Data Transfer

Last update: February 25, 2025

There are several transfer mechanism for data to Frontera, some of which depend on where and how the data are to be stored. Please review the following transfer mechanisms.

This guide will outline and instruct methods of transferring data between TACC resources and and your local machine. Transfer methods generally fall into two categories:

  1. Command-line (CLI) tools e.g. scp, sftp, rsync
  2. Graphical User Interface (GUI) tools, e.g. Globus, Cyberduck.

Tip

Third-party storage services, e.g. UTBox, DropBox are not supported.

Determining Paths

Before beginning data transfer with command-line tools, you will need to know:

  • the path to your data file(s) on your local system
  • the path to your transfer directory on the remote system

In order to transfer your project data, you will first need to know where the files are located on your local system.

To do so, navigate to the location of the files on your computer. This can be accomplished on a Mac by using the Finder application or on Windows with File Explorer application. Common locations for user data at the user's home directory, the Desktop and My Documents.

Once you have identified the location of the files, you can right-click on them and select either Get Info (on Mac) or Properties (on Windows) to view the path location on your local system.
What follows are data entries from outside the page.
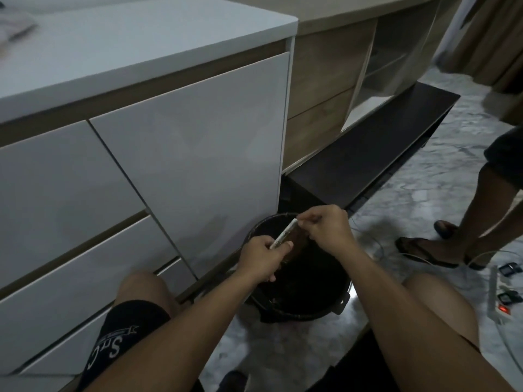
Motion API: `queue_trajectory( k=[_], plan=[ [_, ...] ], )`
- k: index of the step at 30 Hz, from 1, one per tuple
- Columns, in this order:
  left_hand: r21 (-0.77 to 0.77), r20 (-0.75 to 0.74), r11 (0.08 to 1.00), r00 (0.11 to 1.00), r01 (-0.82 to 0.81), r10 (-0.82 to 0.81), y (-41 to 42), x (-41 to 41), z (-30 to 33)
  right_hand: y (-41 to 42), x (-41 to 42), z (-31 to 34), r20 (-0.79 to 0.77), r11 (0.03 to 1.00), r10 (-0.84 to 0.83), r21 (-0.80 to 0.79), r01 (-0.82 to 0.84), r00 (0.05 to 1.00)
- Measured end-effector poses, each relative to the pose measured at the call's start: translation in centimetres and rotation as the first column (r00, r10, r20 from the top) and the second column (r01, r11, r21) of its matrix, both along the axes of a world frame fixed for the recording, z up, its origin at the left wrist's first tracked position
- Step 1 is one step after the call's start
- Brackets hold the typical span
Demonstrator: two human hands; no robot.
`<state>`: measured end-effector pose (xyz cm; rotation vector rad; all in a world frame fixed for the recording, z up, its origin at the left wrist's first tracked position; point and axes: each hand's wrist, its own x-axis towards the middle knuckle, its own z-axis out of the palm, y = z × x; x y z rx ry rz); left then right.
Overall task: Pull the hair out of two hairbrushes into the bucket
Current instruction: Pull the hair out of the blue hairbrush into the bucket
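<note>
Head view – looks down, forward – close over bucket [300, 306].

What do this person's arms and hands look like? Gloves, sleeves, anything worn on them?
Both arms are bare from as far up as the view shows down to the fingers: no sleeves or gloves. The left hand and right hand show no rings, watch or bracelet that I can make out. Nearby, only black shorts with white lettering are worn.

Dim, greyish indoor light with soft, weak shadows. The bucket [300, 278] interior is nearly black, hiding its contents. Faint sheen on the cabinet [184, 154] fronts and floor [424, 176]. Wide-angle bending curves the edges; corners are blurred, detail soft throughout.
</note>
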<state>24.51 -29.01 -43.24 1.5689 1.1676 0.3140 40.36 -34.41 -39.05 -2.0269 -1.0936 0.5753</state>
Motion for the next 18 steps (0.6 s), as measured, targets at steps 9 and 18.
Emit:
queue_trajectory(
  k=[9, 18],
  plan=[
    [-0.058, 0.033, 0.997, 0.998, -0.056, 0.058, 0.6, -0.7, 0.6, 0.0, 0.0, 0.2, -0.126, 0.968, -0.205, 0.122, 0.221, 0.970],
    [-0.073, 0.028, 0.996, 0.999, -0.042, 0.044, 0.2, -0.6, 0.8, -1.0, -0.5, 0.0, -0.163, 0.996, 0.072, 0.071, -0.061, 0.984]
  ],
)
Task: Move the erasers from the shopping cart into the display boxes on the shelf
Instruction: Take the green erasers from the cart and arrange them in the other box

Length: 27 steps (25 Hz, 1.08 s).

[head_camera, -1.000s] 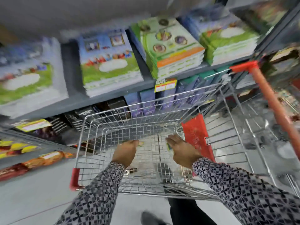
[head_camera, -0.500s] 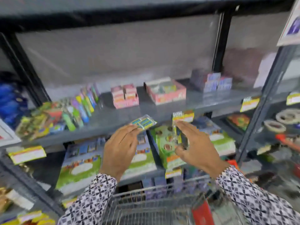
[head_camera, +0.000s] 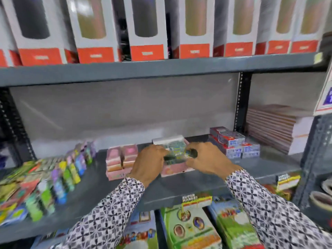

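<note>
I see left hand (head_camera: pixel 150 161) and right hand (head_camera: pixel 209 159) each pinching an eraser pack (head_camera: pixel 175 152), over pink display box (head_camera: pixel 177 170), on grey shelf (head_camera: pixel 179 187).

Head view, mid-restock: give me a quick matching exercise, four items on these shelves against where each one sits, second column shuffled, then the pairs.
Items
1. Pink open-top display box
2. Stacked red-and-blue cartons
3. Tall white boxes with orange bases
4. Green-covered books

Places
A. Top shelf, standing in a row
B. Lowest shelf visible, beneath the hands
C. Middle shelf, under both hands
D. Middle shelf, right of the display box

Pairs: 1-C, 2-D, 3-A, 4-B. The left hand and right hand both hold small packets over that box.
</note>
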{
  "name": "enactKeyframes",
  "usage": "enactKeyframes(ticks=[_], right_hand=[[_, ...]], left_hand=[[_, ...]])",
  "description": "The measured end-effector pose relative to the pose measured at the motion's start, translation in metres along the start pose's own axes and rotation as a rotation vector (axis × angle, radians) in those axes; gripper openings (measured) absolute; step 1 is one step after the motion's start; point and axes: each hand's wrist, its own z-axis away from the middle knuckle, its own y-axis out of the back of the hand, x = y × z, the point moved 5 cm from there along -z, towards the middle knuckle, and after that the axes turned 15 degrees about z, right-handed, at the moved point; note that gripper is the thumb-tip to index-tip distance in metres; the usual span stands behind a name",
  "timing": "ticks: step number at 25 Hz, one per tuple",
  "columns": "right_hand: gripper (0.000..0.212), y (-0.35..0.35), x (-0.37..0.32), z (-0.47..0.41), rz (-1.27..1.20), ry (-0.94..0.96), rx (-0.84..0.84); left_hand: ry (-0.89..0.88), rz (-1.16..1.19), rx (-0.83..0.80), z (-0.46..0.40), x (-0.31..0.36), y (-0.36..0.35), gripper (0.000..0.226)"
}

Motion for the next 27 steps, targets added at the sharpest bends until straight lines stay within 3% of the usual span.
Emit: enactKeyframes(ticks=[5,8,12,15,20,23,27], right_hand=[[0.064,-0.031,0.018,-0.036,0.094,0.019,-0.089],[0.071,-0.040,0.022,-0.044,0.114,0.052,-0.078],[0.066,-0.046,0.026,-0.042,0.177,0.080,0.065],[0.064,-0.046,0.026,-0.036,0.230,0.096,0.112],[0.051,-0.056,0.013,-0.030,0.298,0.181,-0.028],[0.046,-0.058,0.013,-0.031,0.287,0.159,-0.049],[0.046,-0.056,0.009,-0.027,0.274,0.240,0.064]], left_hand=[[0.013,0.034,-0.136,-0.028,-0.005,-0.030,0.026],[0.089,0.159,-0.243,-0.027,-0.017,-0.036,0.040],[0.265,0.208,-0.445,-0.021,-0.028,-0.038,0.049],[0.276,0.183,-0.402,-0.019,-0.034,-0.031,0.045],[0.311,-0.012,-0.390,-0.021,-0.027,-0.025,0.030],[0.331,0.094,-0.437,-0.018,-0.022,-0.030,0.042],[0.340,0.159,-0.530,-0.009,-0.009,-0.036,0.059]])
Figure 1. Use Get Info to determine "Where" the path of your data file(s) is

Figure 1. Use Get Info to determine "Where" the path of your data file(s) is

For example, a file located in a folder named portal-data under Documents would have the following path:

On Mac/Users/username/Documents/portal-data/my_file.txt
On Windows\Users\username\My Documents\portal-data\my_file.txt

GUI

Cyberduck

TACC staff recommends the open-source Cyberduck utility for both Windows and Mac users that do not already have a preferred tool.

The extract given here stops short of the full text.